Why it’s so important to get mediation sooner rather than later.
Court battles: people yelling, reputations destroyed, astronomical fees, anger, and bitterness. And when a dispute ends up in the courtroom, no one really "wins". Not even the lawyers. After all, even when a client gets the result they want, it will have come at a huge cost — it's not exactly a process that encourages repeat business. There's no denying we live in a litigious society but I'm increasingly aware that this is changing. People have had enough of this approach. They know there must be a better way.
And there is.
Mediation is no longer seen as the last resort considered only after folks have already duked it out and drawn their lines in the sand. More and more clients are beginning to appreciate the positive aspects of early mediation, not only as a way to avoid an expensive court battle, but as an effective path to a peaceful solution for all parties.
Let's look at some of the ways early mediation could benefit you:
Early mediation minimizes emotional turmoil.
Early mediation moves things along quickly — there simply isn't as much time for the mud-slinging and frustration that often accompanies a long drawn out lawsuit. All parties will thank their attorney for moving things along so quickly.
Early mediation minimizes damage to family relationships.
When one spouse wants "justice" and the other wants to save what is left of their savings, early mediation is ideal. When the misery of a lawsuit is reduced from several years to several months, the damage to family relationships is minimized, particularly important if there are children involved and a "clean break" just isn't possible.
Early mediation minimizes damage to business relationships.
The bitterness that comes with extended litigation is much reduced, possibly saving a business relationship that would otherwise be destroyed.
Early mediation may preserve neighborhood relationships.
Whether you live across the fence from your next door neighbor for another 15 months or 15 years, you'll likely bump into each other. Often. Early mediation may help preserve the relationship and avoid years of awkwardness or waiting until the cover of darkness to put out the trash.
Early mediation takes less time.
Depending on an appeal, litigation may take up to 36 months or more. If properly managed, early mediation can be done in a few weeks to a few months.

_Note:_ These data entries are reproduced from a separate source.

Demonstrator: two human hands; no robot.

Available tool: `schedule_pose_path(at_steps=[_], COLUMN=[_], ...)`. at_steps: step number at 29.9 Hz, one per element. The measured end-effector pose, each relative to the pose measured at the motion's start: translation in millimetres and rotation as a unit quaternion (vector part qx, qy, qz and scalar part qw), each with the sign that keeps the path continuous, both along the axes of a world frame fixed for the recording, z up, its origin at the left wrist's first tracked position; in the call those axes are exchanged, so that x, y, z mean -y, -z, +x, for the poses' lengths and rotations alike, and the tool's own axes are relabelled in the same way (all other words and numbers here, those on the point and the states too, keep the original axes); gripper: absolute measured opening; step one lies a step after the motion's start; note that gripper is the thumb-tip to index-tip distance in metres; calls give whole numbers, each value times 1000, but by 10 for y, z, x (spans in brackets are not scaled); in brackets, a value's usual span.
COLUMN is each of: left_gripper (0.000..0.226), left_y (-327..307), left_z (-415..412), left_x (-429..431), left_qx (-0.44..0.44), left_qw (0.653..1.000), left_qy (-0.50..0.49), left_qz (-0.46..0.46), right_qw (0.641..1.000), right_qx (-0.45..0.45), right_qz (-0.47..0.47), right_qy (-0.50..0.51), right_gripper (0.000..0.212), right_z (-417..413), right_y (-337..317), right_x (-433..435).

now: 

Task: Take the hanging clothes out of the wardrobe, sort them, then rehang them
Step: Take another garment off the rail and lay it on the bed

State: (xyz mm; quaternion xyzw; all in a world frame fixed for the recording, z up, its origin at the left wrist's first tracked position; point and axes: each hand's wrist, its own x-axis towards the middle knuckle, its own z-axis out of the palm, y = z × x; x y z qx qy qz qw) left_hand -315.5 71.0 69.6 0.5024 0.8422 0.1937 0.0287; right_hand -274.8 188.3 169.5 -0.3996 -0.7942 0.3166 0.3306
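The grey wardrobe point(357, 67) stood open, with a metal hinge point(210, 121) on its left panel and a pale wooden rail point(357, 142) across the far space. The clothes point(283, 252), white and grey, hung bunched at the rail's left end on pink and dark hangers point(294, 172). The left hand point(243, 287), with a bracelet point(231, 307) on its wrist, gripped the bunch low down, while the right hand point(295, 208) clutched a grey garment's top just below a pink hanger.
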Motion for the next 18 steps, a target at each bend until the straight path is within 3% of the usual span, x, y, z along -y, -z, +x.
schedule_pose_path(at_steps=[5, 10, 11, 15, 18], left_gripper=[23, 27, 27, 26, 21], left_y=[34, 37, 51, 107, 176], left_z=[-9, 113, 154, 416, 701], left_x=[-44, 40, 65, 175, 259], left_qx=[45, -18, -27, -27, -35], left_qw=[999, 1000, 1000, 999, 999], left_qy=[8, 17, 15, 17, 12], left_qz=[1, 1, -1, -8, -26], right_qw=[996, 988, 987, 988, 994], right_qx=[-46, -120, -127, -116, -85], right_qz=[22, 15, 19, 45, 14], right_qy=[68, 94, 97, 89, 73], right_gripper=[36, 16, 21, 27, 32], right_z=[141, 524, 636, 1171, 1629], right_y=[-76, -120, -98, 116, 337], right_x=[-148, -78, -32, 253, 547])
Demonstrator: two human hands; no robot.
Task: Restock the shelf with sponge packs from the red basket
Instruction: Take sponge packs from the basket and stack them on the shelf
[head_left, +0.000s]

Early Mediation leaves stones unturned.
An attorney is obligated to leave no stone unturned, no cupboard-dwelling skeleton undiscovered. Parties must decide whether the risk of not turning every stone is a fair exchange for less damage to their mental health, their relationships, and their bank balance. In most litigation, only a small percentage of the stones turned provide meaningful information, and because early mediation moves quickly, the party's focus remains on the main points. There may not be time to hunt for skeletons or other issues that distract the parties from the real concerns.
Early mediation is cost effective.
Is there a risk of missing something by not doing all possible discovery? Sure there is, but it may well be worth the reduction in both cost and misery. Early mediation keeps the costs under control by limiting pre-trial discovery to the most cogent exchanges of information needed for decision-making. In other words, the other side cannot force you to spend money where you don't want to.
Early mediation protects reputations.
Maintaining privacy during or after a lawsuit is practically impossible — it's a PR nightmare. Mediation is a confidential process, helping parties preserve their privacy and often their reputation.
When conflicts arise, the thought of "having your day in court" or charging into battle can seem appealing but most people find that months of fighting and mounting attorney fees gets old pretty fast. And while not every conflict can be settled with early mediation, the majority do find a swift and satisfactory resolution that preserves their relationships, their sanity, and their finances.